Rでの空間クラスタリング（簡単な例）

Question

私はこの単純なdata.frame

 lat<-c(1,2,3,10,11,12,20,21,22,23) lon<-c(5,6,7,30,31,32,50,51,52,53) data=data.frame(lat,lon)

アイデアは、距離に基づいて空間クラスターを見つけることです

まず、マップ（lon、lat）をプロットします。

plot(data$lon,data$lat)

enter image description here

明らかに、ポイントの位置間の距離に基づいて3つのクラスターがあります。

この目的のために、私はRでこのコードを試しました：

d= as.matrix(dist(cbind(data$lon,data$lat))) #Creat distance matrix d=ifelse(d<5,d,0) #keep only distance < 5 d=as.dist(d) hc<-hclust(d) # hierarchical clustering plot(hc) data$clust <- cutree(hc,k=3) # cut the dendrogram to generate 3 clusters

これは与える：

enter image description here

今、私は同じ点をプロットしようとしますが、クラスターからの色を使用します

plot(data$x,data$y, col=c("red","blue","green")[data$clust],pch=19)

ここに結果があります

enter image description here

それは私が探しているものではありません。

実はこのあらすじのようなものを見つけたい

enter image description here

ご協力ありがとう御座います。

johannes · Accepted Answer

このようなものはどうですか？

lat<-c(1,2,3,10,11,12,20,21,22,23) lon<-c(5,6,7,30,31,32,50,51,52,53) km <- kmeans(cbind(lat, lon), centers = 3) plot(lon, lat, col = km$cluster, pch = 20)

enter image description here

Omri374 · Answer

これは別のアプローチです。まず、座標がUTM（フラット）ではなくWGS-84であると想定します。次に、階層的クラスタリングを使用して、指定された半径内のすべてのネイバーを同じクラスターにクラスター化します（メソッド= singleを使用し、「友達の友達」クラスタリング戦略を採用します）。

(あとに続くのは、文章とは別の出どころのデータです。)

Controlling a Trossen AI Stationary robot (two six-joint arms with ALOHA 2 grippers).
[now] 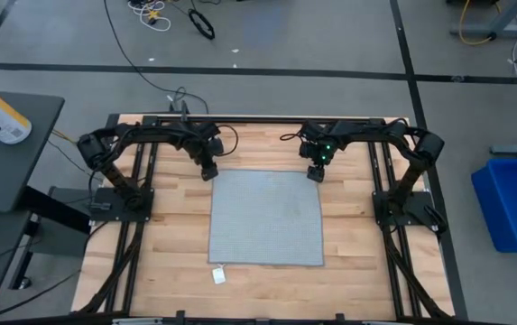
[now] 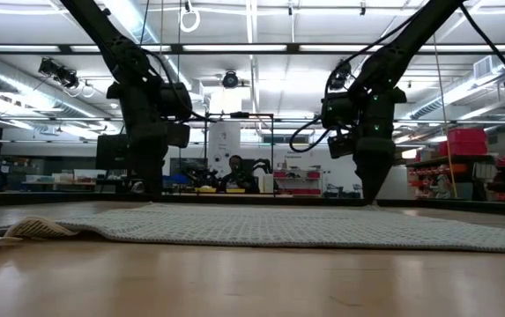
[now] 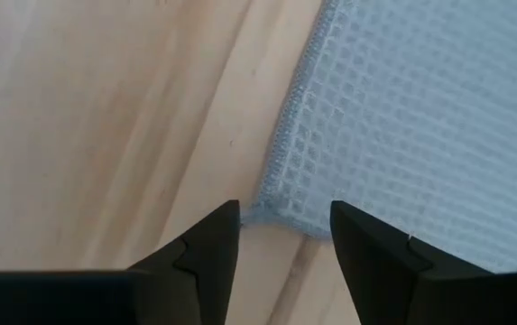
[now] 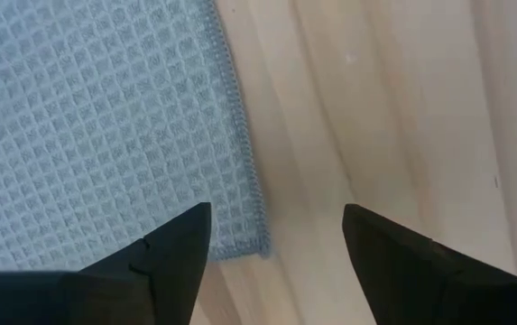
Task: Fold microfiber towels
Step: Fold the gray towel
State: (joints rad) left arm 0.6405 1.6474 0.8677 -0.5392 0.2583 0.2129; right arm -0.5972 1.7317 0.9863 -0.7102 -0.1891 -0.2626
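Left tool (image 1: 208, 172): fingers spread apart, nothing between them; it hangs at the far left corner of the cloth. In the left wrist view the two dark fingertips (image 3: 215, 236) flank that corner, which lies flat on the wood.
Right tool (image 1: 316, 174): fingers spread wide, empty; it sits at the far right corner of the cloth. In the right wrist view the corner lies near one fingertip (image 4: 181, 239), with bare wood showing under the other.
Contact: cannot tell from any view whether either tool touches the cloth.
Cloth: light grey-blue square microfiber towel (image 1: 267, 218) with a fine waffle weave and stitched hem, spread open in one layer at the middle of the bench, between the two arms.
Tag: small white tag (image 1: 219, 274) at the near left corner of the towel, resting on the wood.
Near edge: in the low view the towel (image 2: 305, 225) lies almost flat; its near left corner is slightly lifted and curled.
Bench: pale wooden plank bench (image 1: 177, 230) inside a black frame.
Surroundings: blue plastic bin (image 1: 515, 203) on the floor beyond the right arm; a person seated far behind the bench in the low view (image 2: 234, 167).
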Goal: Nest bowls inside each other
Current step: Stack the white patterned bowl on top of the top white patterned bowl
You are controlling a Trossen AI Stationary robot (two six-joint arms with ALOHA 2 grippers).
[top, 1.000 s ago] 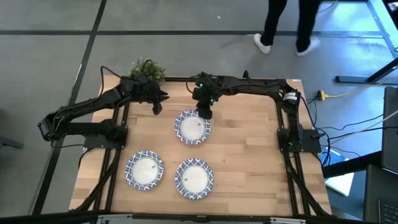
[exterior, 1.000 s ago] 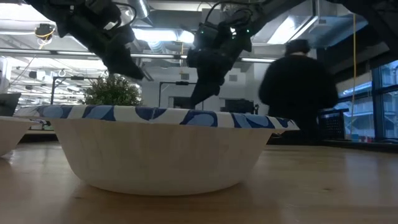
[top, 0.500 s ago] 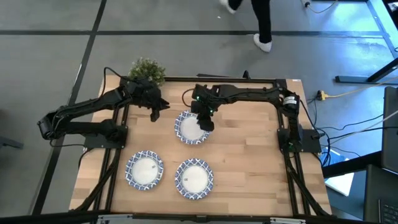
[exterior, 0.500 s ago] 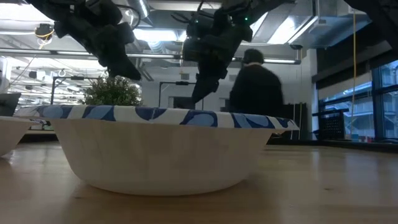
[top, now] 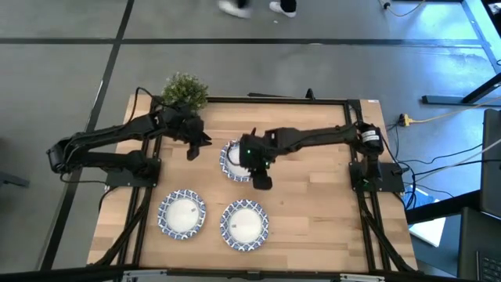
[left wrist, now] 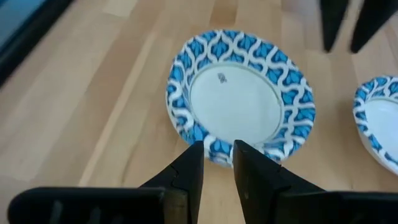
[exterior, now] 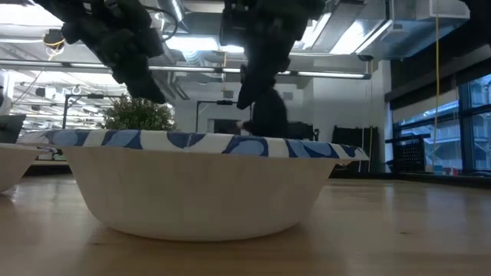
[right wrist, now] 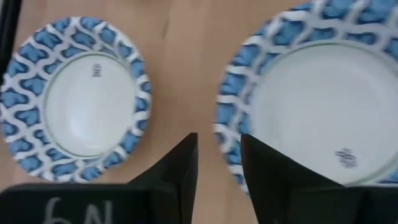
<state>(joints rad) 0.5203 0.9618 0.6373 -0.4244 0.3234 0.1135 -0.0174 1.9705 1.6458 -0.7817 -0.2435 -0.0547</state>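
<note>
Wooden table [top: 313, 196] carries light, flimsy paper bowls; beside the far bowl [top: 232, 160], our narrowly parted right tool [top: 262, 182] should pinch its patterned rim.

Light wooden plank surface [top: 313, 196] inside a dark frame. Carrying three bowls: rear bowl [top: 233, 160] near the middle, partly hidden under an arm; front left bowl [top: 182, 214]; front middle bowl [top: 244, 224], just beside it. Potted plant [top: 185, 91] at the rear left corner.
</note>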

距離行列を計算するために、パッケージfieldsのrdist.earthメソッドを使用しています。このパッケージのデフォルトの地球半径は6378.388（赤道半径）であり、探しているものとは異なる可能性があるため、6371に変更しました。詳細については、この記事を参照してください。

library(fields) lon = c(31.621785, 31.641773, 31.617269, 31.583895, 31.603284) lat = c(30.901118, 31.245008, 31.163886, 30.25058, 30.262378) threshold.in.km <- 40 coors <- data.frame(lon,lat) #distance matrix dist.in.km.matrix <- rdist.earth(coors,miles = F,R=6371) #clustering fit <- hclust(as.dist(dist.in.km.matrix), method = "single") clusters <- cutree(fit,h = threshold.in.km) plot(lon, lat, col = clusters, pch = 20)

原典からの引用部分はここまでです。